Listed records Start Marker
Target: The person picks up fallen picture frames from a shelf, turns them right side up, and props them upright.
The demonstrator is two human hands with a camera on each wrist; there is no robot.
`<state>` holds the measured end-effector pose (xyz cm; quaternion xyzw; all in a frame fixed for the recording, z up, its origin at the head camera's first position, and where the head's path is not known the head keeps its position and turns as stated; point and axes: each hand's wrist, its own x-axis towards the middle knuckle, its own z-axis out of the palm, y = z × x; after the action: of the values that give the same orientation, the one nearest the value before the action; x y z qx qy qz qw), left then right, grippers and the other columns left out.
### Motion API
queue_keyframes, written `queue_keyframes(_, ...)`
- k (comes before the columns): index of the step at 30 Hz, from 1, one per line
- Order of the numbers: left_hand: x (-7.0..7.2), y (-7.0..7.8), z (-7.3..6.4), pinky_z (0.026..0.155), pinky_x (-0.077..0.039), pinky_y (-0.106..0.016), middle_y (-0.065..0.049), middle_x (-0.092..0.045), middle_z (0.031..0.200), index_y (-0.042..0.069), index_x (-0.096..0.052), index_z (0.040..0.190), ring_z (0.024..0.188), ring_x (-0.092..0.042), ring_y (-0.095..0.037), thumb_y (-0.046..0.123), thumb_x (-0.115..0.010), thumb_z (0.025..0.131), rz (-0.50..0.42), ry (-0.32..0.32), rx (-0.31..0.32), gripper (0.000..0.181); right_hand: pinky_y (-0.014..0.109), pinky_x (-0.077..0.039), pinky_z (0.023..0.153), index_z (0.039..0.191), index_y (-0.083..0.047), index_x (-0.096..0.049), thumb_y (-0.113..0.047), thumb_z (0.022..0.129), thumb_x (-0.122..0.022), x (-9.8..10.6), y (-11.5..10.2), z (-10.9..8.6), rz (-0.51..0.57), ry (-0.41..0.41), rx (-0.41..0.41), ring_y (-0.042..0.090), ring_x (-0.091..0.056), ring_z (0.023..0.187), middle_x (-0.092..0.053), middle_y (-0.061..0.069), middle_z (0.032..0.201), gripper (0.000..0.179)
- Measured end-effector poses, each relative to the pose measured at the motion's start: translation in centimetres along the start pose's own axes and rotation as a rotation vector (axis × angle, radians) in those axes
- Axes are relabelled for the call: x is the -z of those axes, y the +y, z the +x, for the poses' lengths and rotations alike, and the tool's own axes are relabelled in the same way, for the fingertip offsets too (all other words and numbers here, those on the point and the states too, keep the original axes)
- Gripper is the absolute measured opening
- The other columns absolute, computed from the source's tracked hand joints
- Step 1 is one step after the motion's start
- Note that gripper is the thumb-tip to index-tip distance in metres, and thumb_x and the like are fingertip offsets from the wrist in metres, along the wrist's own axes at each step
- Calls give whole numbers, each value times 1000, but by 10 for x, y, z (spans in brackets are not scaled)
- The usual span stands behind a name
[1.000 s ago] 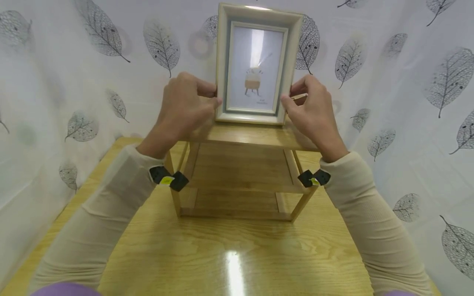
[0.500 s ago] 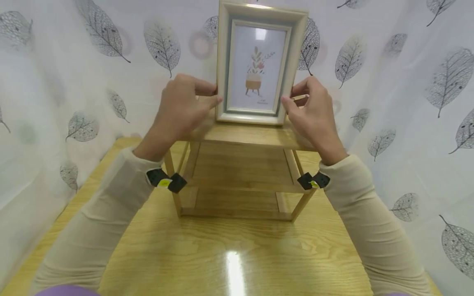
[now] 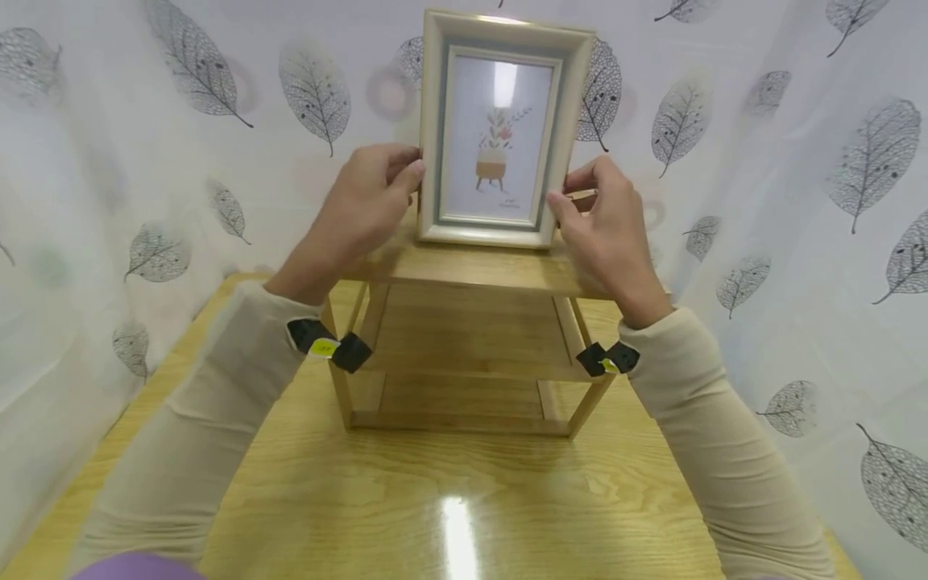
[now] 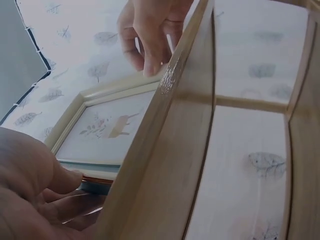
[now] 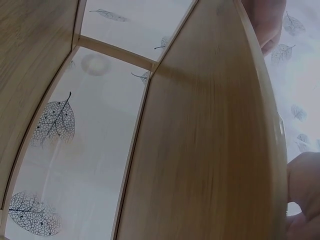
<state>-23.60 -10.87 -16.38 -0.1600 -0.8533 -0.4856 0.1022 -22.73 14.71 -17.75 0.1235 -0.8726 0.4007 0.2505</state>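
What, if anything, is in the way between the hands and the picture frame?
Nothing visible. In the head view, the left hand is right at the left side of the picture frame, and the right hand pinches its right side. The wooden rack is below the frame, not between it and either hand.

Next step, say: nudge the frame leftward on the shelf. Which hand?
Right, probably. The right hand is at the frame's right side, thumb over its front edge low down, so it could push left. The left hand is at the opposite side.
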Motion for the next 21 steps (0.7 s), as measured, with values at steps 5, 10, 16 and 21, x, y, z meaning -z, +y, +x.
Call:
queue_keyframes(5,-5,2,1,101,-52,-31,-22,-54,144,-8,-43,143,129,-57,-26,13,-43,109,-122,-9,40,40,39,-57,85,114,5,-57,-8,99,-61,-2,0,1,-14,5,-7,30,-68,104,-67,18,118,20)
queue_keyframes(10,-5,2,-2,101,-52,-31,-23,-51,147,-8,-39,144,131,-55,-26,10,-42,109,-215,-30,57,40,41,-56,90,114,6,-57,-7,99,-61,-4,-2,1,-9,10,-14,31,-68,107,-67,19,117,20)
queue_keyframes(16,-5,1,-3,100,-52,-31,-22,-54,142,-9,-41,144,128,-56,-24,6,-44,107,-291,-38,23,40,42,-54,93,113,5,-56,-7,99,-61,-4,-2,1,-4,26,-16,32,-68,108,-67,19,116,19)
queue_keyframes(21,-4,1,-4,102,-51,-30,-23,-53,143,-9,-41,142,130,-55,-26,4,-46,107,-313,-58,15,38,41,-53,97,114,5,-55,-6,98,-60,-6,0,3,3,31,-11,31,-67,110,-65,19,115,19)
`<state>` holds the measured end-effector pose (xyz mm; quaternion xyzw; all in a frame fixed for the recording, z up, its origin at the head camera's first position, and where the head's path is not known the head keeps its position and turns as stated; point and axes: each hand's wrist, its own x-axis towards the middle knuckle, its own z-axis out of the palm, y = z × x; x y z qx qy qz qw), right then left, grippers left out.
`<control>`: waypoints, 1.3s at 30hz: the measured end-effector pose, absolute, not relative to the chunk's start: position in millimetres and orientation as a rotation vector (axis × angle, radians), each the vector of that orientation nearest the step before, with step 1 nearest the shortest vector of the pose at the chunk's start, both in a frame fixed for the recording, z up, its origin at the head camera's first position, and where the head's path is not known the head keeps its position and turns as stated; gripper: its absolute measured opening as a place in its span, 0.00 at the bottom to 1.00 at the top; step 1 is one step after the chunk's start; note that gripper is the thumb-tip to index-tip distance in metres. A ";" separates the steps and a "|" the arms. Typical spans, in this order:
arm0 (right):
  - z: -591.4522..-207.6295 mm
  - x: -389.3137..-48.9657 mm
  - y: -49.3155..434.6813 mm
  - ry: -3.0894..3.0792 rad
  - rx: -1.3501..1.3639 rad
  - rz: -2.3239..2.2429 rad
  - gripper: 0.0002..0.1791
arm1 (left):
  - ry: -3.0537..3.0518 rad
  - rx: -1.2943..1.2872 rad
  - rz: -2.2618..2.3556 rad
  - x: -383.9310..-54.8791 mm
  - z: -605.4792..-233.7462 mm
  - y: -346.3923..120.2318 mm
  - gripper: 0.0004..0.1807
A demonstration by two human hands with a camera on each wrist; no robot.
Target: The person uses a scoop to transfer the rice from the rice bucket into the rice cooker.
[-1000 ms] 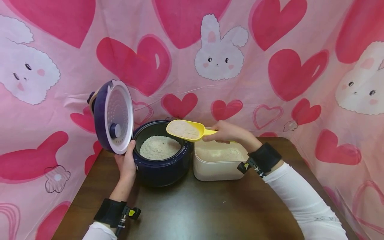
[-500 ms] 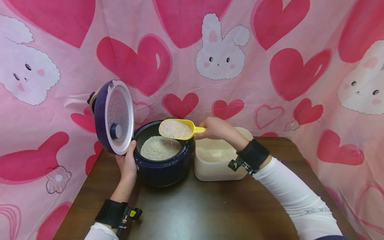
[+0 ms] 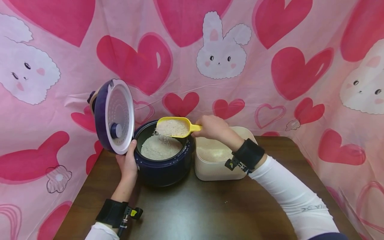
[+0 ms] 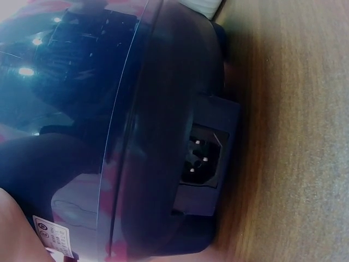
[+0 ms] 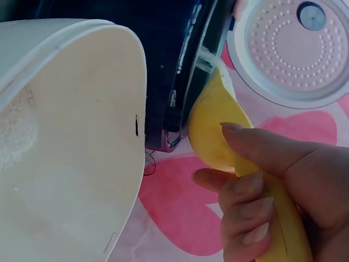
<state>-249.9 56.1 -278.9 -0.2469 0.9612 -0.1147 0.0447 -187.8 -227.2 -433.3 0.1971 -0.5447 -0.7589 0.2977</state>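
Observation:
My right hand grips the handle of a yellow scoop heaped with rice. The scoop hangs over the dark blue rice cooker, and grains spill from its tip. A mound of rice lies in the cooker's pot. In the right wrist view, fingers and thumb wrap the scoop, and a stream of rice leaves its lip. At the cooker's left side, my left hand holds the raised lid, thumb against its lower rim. Only a bit of that hand shows in the left wrist view.
A cream bin with rice inside stands right of the cooker, under my right forearm. A few grains lie on the brown table. A pink heart-print cloth hangs behind. The cooker's power socket faces the left wrist camera.
My right hand has moved left with the scoop, from near the bin to over the cooker. The scoop now tips and rice falls from it. The left hand and lid stay put.

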 end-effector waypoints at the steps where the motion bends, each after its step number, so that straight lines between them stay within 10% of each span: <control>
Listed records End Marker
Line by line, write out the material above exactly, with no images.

### Written answer
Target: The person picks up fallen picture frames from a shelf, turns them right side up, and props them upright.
The demonstrator is two human hands with a camera on each wrist; there is no robot.
`<state>` holds the measured end-effector pose (xyz cm; quaternion xyzw; all in a frame fixed for the recording, z up, its origin at the head camera's first position, and where the head's path is not known the head keeps its position and turns as stated; point and axes: each hand's wrist, its own x-axis towards the middle knuckle, its own z-axis out of the palm, y = z × x; after the action: of the values that give the same orientation, the one nearest the value before the action; x y z qx qy qz qw), left then right, grippers and the other columns left out.
### Motion API
queue_keyframes, written `queue_keyframes(_, ...)`
- k (comes before the columns): index of the step at 30 Hz, from 1, one per line
- Order of the numbers: left_hand: x (-7.0..7.2), y (-7.0..7.8), z (-7.3..6.4), pinky_z (0.026..0.155), pinky_x (-0.077..0.039), pinky_y (-0.106..0.016), middle_y (-0.065..0.049), middle_x (-0.092..0.045), middle_z (0.031..0.200), index_y (-0.042..0.069), index_x (-0.096..0.052), index_z (0.040..0.190), ring_z (0.024..0.188), ring_x (-0.092..0.042), ring_y (-0.095..0.037), thumb_y (-0.046..0.123), thumb_x (-0.115..0.010), thumb_z (0.025..0.131), rz (-0.50..0.42), ry (-0.32..0.32), rx (-0.31..0.32), gripper (0.000..0.181); right_hand: pinky_y (-0.014..0.109), pinky_x (-0.077..0.039), pinky_z (0.023..0.153), index_z (0.039..0.191), index_y (-0.083..0.047), index_x (-0.096..0.049), thumb_y (-0.113..0.047), thumb_z (0.022..0.129), thumb_x (-0.122..0.022), x (-9.8..10.6), y (-11.5..10.2), z (-10.9..8.6), rz (-0.51..0.57), ry (-0.41..0.41), rx (-0.41..0.41), ring_y (-0.042..0.090), ring_x (-0.091..0.056), ring_z (0.023..0.187), middle_x (-0.092..0.053), middle_y (-0.061..0.069), middle_z (0.032..0.201), gripper (0.000..0.179)
- Measured end-effector poses, each relative to the pose measured at the motion's start: translation in centimetres along the start pose's own axes and rotation as a rotation vector (axis × angle, radians) in those axes
- Axes are relabelled for the call: x is the -z of those axes, y the +y, z the +x, for the poses' lengths and rotations alike, and the tool's own axes are relabelled in the same way, for the fingertip offsets too (all other words and numbers here, those on the point and the states too, keep the original axes)
- Gripper is the absolute measured opening
- The other columns absolute, computed from the source's tracked hand joints
- Step 1 is one step after the motion's start
- Note that gripper is the thumb-tip to index-tip distance in metres, and thumb_x and the like are fingertip offsets from the wrist in metres, along the wrist's own axes at each step
- Calls give whole numbers, each value times 1000, but by 10 for x, y, z (spans in brackets are not scaled)
- The usual span stands behind a name
[1.000 s ago] 
[0.500 s ago] 
[now] 
[now] 
[now] 
<state>-23.60 -10.87 -16.38 -0.1600 -0.8533 -0.4856 0.1022 -22.73 14.71 -17.75 0.1235 -0.8726 0.4007 0.2505</state>
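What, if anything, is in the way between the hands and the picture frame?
Nothing visible. In the head view, the left hand is right at the left side of the picture frame, and the right hand pinches its right side. The wooden rack is below the frame, not between it and either hand.

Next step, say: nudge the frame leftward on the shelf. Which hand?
Right, probably. The right hand is at the frame's right side, thumb over its front edge low down, so it could push left. The left hand is at the opposite side.
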Motion for the next 21 steps (0.7 s), as measured, with values at steps 5, 10, 16 and 21, x, y, z meaning -z, +y, +x.
Call:
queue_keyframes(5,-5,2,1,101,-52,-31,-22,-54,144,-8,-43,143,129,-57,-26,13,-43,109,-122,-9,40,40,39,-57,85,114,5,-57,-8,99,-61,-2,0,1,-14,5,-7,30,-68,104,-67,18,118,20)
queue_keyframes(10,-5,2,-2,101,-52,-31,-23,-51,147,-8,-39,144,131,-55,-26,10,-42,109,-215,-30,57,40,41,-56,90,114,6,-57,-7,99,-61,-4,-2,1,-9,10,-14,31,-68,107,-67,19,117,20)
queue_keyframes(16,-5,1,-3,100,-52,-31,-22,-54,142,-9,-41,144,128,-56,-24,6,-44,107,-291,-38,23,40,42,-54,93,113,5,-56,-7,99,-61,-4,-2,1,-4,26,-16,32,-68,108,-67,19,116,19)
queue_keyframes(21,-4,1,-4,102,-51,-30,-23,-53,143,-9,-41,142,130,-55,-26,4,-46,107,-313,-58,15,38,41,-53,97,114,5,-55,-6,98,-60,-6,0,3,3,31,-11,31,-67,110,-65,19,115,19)
`<state>` holds the measured end-effector pose (xyz mm; quaternion xyzw; all in a frame fixed for the recording, z up, its origin at the head camera's first position, and where the head's path is not known the head keeps its position and turns as stated; point and axes: each hand's wrist, its own x-axis towards the middle knuckle, its own z-axis out of the palm, y = z × x; x y z qx qy qz qw), right then left, grippers left out.
`<control>`: waypoints, 1.3s at 30hz: the measured end-effector pose, absolute, not relative to the chunk's start: position in millimetres and orientation as a rotation vector (axis × angle, radians), each the vector of that orientation nearest the step before, with step 1 nearest the shortest vector of the pose at the chunk's start, both in a frame fixed for the recording, z up, its origin at the head camera's first position, and where the head's path is not known the head keeps its position and turns as stated; gripper: its absolute measured opening as a place in its span, 0.00 at the bottom to 1.00 at the top; step 1 is one step after the chunk's start; note that gripper is the thumb-tip to index-tip distance in metres. A ";" separates the steps and a "|" the arms. Typical spans, in this order:
arm0 (right):
  - z: -591.4522..-207.6295 mm
  - x: -389.3137..-48.9657 mm
  - y: -49.3155..434.6813 mm
  - ry: -3.0894..3.0792 rad
  - rx: -1.3501..1.3639 rad
  - rz: -2.3239..2.2429 rad
  - gripper: 0.0002..0.1791
arm1 (left):
  - ry: -3.0537..3.0518 rad
  - rx: -1.2943..1.2872 rad
  - rz: -2.2618..2.3556 rad
  - x: -383.9310..-54.8791 mm
  - z: -605.4792..-233.7462 mm
  - y: -346.3923..120.2318 mm
  - gripper: 0.0004..0.1807
A demonstration by two human hands with a camera on each wrist; no robot.
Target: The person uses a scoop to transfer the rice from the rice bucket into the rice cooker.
[-1000 ms] 
[-500 ms] 
[+0 ms] 
[+0 ms] 
[+0 ms] 
<state>-249.9 56.1 -278.9 -0.2469 0.9612 -0.1147 0.0447 -187.8 -227.2 -433.3 0.1971 -0.5447 -0.7589 0.2977</state>
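Observation:
My right hand grips the handle of a yellow scoop heaped with rice. The scoop hangs over the dark blue rice cooker, and grains spill from its tip. A mound of rice lies in the cooker's pot. In the right wrist view, fingers and thumb wrap the scoop, and a stream of rice leaves its lip. At the cooker's left side, my left hand holds the raised lid, thumb against its lower rim. Only a bit of that hand shows in the left wrist view.
A cream bin with rice inside stands right of the cooker, under my right forearm. A few grains lie on the brown table. A pink heart-print cloth hangs behind. The cooker's power socket faces the left wrist camera.
My right hand has moved left with the scoop, from near the bin to over the cooker. The scoop now tips and rice falls from it. The left hand and lid stay put.
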
 end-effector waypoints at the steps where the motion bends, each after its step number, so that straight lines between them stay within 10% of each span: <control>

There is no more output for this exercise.